- _YOUR GOAL_
All that is needed is each line of the entries holding the word "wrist", copied as it stands.

..........

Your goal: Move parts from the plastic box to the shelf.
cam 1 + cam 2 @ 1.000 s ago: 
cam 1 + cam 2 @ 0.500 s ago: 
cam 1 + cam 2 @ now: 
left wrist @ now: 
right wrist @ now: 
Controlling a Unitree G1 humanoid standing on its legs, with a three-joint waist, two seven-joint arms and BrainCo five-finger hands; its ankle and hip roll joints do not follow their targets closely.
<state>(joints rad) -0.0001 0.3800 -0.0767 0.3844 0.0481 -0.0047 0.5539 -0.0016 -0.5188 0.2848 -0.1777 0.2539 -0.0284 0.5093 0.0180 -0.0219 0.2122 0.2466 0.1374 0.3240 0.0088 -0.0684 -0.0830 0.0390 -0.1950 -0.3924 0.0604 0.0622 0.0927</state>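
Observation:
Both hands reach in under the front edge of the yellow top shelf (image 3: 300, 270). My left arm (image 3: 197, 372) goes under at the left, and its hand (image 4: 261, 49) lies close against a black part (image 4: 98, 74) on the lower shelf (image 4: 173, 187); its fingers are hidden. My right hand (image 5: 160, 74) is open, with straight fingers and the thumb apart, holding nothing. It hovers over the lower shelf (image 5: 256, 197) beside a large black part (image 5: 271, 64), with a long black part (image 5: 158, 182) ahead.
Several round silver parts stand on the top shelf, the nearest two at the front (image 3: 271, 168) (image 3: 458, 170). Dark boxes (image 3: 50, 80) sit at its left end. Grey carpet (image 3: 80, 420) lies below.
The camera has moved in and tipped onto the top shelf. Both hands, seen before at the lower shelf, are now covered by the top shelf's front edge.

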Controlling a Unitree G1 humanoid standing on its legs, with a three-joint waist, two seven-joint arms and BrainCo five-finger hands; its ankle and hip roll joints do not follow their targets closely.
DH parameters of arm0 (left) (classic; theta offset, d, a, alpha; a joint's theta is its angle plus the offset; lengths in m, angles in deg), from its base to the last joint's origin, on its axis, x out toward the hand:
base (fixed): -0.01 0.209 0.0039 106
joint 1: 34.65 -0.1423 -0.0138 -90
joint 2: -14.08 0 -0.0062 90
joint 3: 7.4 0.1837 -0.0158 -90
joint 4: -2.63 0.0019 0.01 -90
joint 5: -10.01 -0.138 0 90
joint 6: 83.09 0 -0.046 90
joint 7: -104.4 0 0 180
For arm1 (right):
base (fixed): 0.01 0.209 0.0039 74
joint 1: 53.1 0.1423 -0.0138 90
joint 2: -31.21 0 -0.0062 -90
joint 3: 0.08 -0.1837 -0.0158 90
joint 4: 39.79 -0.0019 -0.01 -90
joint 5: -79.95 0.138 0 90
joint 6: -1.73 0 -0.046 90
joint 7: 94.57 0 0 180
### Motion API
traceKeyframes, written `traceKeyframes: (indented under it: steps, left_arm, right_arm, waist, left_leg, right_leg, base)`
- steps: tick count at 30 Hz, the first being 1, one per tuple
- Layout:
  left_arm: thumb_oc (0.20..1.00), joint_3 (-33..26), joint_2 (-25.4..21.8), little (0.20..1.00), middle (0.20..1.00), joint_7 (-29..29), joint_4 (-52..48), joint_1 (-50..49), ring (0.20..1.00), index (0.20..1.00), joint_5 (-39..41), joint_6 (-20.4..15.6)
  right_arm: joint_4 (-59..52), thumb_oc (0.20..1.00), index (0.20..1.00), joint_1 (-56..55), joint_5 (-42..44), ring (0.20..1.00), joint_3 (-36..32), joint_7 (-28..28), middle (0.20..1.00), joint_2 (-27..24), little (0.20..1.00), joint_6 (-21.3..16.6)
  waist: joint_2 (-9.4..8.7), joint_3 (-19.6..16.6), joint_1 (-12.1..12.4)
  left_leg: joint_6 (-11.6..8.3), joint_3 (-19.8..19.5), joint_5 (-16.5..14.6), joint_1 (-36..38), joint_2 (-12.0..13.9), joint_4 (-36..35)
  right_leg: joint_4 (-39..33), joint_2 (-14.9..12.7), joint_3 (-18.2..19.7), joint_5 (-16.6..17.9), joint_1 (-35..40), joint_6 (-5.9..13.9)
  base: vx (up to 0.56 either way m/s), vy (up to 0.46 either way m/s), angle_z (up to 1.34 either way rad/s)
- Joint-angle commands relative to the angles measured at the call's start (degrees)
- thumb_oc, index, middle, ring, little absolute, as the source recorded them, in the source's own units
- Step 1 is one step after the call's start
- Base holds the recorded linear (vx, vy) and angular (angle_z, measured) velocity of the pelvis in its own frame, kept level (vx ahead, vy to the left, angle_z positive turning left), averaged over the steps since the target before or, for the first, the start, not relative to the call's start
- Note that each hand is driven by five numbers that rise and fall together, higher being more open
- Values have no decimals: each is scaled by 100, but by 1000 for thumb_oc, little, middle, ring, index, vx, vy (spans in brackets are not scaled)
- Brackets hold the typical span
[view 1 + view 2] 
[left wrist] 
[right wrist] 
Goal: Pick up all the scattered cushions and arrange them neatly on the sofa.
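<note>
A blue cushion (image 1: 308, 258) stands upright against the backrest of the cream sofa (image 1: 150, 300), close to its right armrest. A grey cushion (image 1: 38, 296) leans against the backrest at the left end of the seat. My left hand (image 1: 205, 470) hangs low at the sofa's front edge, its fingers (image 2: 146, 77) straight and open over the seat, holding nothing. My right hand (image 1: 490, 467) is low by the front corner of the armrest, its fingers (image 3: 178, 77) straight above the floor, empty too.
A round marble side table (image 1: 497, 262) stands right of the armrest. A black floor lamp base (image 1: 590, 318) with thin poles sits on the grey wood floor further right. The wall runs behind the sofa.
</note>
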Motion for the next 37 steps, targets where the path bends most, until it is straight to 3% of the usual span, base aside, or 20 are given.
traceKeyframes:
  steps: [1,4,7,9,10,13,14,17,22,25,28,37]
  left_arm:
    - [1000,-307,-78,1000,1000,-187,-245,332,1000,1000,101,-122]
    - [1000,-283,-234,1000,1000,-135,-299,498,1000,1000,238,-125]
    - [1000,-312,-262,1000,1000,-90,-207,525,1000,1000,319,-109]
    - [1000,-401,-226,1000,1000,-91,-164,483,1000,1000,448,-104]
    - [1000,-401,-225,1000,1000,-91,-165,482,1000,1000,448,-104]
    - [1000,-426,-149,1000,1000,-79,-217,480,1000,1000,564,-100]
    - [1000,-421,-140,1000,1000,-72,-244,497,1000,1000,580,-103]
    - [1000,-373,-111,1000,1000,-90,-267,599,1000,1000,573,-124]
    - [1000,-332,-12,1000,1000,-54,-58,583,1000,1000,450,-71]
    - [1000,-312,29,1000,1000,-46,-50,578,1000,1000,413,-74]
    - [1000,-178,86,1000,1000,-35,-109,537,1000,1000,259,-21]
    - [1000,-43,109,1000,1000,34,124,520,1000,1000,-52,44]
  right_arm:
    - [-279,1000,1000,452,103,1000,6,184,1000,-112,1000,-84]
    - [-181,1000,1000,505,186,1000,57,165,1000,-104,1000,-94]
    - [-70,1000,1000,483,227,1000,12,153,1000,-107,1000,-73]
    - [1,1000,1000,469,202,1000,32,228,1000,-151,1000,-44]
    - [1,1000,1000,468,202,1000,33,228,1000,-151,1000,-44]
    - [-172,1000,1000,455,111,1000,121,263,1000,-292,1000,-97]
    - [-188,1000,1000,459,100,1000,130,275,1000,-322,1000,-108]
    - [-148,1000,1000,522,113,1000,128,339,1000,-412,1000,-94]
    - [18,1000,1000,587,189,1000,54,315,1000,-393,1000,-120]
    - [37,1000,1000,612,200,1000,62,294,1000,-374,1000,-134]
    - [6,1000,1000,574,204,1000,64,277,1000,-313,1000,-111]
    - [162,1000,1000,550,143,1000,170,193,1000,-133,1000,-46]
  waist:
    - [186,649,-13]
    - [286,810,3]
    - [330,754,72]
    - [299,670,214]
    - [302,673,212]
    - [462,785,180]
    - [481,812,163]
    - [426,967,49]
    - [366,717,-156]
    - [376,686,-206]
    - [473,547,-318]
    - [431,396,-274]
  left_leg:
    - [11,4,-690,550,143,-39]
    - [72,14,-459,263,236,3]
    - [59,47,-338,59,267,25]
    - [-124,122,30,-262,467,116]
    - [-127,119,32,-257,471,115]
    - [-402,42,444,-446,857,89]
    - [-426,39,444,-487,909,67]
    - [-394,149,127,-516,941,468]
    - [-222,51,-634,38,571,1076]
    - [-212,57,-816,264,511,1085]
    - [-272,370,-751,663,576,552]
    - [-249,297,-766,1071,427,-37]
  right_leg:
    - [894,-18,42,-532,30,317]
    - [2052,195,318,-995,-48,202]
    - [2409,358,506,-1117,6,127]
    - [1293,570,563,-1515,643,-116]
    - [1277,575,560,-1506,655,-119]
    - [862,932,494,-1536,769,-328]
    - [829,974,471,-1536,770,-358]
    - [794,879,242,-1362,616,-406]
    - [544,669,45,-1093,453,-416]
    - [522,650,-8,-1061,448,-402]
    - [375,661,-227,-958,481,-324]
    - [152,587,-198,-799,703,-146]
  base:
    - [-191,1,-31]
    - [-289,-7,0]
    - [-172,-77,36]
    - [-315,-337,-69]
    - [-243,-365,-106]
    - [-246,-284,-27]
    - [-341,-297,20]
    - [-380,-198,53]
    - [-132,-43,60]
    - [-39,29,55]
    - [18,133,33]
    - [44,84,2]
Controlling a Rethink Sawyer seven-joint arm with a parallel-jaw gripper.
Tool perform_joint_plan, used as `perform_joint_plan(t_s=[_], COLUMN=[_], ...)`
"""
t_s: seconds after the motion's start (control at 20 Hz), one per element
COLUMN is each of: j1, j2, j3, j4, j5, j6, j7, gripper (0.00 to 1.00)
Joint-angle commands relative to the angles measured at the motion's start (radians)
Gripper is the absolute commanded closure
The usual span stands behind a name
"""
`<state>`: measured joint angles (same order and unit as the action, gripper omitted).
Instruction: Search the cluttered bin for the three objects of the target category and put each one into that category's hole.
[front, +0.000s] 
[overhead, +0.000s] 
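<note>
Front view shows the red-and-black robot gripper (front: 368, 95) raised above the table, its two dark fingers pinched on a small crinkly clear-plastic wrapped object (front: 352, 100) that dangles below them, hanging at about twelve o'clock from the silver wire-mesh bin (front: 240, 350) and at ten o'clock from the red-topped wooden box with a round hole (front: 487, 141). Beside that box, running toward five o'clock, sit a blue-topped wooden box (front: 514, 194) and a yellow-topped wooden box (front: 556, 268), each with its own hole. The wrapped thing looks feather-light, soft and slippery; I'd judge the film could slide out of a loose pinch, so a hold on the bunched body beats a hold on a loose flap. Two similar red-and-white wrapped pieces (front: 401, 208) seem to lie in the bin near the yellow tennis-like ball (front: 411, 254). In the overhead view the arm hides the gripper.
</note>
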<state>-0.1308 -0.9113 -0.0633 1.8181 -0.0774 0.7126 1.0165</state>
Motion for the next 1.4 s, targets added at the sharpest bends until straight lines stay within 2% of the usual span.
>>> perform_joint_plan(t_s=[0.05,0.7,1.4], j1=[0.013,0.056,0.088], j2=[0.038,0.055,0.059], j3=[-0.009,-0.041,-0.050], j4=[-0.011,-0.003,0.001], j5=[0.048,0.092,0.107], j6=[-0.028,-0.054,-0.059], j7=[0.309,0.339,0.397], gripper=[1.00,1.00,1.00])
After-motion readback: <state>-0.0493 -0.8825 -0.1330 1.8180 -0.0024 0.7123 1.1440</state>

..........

- _SOLVED PROBLEM_
left wrist @ now: 
right wrist @ now: 
[left wrist] 
[right wrist] 

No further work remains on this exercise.